• TASK GOAL
Each line below that contains "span" counts once; report the total and nothing more.

Stored data entries:
○ ○ ○ ○ ○ ○ ○
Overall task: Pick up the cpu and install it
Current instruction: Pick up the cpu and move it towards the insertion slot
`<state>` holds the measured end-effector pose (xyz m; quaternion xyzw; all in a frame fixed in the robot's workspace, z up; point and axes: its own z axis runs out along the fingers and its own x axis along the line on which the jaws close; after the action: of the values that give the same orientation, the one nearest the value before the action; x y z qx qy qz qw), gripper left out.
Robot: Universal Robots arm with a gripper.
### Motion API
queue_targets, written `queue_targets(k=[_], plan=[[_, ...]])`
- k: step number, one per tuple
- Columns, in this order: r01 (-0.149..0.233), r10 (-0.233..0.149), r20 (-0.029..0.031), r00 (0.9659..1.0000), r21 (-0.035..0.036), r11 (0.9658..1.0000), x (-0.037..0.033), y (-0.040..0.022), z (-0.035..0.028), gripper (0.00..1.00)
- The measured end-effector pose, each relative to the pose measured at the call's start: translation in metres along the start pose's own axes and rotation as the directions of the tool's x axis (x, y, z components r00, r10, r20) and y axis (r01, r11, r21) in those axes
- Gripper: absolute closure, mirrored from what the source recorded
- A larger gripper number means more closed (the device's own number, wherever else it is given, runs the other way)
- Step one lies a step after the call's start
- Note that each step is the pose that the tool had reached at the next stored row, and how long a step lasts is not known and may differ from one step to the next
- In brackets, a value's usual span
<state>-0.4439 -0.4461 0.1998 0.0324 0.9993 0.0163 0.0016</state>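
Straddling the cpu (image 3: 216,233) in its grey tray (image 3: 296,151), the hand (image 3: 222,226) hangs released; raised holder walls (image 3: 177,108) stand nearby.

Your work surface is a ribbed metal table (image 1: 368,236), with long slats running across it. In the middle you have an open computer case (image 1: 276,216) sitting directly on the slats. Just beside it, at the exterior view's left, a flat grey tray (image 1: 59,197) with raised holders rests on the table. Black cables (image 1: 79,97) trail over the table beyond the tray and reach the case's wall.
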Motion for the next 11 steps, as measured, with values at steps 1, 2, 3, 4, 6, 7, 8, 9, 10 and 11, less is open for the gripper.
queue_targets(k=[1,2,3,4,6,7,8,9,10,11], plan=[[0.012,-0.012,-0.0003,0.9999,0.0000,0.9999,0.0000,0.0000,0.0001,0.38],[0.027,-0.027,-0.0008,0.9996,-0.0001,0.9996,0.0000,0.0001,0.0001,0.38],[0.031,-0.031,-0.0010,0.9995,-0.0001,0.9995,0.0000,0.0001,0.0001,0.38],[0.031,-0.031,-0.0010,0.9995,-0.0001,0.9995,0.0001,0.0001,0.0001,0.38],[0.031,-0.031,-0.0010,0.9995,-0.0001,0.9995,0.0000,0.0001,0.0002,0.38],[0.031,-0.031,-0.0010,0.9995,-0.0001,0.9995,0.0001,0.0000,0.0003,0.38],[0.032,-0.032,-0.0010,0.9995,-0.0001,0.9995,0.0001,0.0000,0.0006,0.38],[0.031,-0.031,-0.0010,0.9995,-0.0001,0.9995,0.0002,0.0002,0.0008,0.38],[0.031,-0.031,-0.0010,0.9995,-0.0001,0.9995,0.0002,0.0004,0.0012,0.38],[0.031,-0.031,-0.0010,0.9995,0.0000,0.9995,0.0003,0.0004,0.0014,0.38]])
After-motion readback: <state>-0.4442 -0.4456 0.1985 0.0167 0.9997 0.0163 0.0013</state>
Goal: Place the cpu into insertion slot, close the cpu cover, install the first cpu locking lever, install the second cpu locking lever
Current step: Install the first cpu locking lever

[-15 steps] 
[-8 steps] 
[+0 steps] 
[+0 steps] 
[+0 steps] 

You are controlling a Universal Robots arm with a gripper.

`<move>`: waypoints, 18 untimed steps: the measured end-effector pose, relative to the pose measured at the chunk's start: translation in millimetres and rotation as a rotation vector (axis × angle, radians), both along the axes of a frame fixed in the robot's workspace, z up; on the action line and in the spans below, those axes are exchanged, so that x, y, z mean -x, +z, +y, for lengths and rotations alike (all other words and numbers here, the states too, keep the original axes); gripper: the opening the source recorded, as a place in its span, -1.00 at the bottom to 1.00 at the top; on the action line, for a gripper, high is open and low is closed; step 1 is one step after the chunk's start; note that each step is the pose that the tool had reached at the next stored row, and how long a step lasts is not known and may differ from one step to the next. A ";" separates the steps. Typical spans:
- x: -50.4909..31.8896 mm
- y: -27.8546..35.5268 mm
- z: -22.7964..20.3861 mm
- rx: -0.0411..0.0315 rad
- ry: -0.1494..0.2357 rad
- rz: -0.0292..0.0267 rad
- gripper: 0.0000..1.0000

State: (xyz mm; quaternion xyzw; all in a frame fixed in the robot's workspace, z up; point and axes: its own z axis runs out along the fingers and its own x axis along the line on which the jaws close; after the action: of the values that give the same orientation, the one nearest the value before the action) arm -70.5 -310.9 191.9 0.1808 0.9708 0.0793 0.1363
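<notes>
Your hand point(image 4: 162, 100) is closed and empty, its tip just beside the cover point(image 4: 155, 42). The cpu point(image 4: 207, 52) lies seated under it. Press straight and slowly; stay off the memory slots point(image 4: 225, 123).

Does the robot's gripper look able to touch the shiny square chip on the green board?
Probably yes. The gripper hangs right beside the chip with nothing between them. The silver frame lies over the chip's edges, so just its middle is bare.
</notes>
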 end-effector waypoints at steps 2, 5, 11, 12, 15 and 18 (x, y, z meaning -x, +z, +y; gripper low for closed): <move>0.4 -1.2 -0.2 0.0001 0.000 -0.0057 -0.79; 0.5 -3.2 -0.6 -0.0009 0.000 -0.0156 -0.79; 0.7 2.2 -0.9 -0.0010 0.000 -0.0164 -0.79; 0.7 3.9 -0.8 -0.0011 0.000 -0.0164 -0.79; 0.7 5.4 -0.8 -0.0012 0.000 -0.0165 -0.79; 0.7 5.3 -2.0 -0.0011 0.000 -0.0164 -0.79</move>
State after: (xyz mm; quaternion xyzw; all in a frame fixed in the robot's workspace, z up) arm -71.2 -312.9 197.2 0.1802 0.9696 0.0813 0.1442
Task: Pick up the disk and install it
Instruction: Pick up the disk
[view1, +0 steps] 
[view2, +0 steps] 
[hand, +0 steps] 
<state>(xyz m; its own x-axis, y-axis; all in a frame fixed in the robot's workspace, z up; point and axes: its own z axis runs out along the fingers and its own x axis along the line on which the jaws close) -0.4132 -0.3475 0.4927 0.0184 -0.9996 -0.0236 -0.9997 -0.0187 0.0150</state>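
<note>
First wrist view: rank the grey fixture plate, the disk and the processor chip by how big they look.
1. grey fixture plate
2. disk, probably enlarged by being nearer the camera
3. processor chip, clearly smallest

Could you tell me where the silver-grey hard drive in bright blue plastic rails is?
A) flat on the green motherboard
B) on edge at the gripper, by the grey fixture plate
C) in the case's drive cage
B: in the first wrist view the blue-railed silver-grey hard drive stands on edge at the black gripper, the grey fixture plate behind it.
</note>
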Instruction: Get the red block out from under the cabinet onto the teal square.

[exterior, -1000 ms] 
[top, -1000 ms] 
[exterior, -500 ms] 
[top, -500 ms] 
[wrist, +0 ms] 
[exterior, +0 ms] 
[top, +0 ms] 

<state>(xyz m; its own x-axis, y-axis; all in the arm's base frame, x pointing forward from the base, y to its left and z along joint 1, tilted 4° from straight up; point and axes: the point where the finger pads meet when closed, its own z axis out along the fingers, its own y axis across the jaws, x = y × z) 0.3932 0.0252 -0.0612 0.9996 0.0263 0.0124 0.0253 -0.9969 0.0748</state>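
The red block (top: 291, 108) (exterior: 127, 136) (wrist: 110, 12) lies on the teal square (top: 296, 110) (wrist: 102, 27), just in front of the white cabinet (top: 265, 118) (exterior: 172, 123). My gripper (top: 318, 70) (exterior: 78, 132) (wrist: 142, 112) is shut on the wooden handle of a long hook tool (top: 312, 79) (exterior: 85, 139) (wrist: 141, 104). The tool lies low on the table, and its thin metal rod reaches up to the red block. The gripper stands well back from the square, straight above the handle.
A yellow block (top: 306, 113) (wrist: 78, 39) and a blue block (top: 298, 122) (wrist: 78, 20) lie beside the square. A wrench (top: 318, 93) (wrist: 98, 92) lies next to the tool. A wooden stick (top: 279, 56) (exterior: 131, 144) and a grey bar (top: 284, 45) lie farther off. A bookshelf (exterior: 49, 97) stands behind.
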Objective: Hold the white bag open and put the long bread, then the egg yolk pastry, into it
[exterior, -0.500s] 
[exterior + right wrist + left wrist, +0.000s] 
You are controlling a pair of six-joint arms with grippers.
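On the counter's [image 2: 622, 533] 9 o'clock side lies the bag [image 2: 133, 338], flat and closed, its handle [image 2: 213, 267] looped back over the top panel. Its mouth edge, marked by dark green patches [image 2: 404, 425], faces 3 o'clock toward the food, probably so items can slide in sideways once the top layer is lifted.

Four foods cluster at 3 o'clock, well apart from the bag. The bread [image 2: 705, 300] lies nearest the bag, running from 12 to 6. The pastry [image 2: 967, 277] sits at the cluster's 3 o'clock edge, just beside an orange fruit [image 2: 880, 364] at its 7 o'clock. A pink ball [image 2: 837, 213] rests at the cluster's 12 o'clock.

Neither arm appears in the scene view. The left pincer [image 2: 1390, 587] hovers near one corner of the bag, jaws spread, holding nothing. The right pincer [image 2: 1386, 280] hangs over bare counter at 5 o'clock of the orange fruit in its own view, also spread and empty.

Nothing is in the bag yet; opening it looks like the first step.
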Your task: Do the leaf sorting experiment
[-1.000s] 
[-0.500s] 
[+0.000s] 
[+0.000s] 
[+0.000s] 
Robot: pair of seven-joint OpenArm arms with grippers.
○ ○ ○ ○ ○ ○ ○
• OUTPUT BELOW
2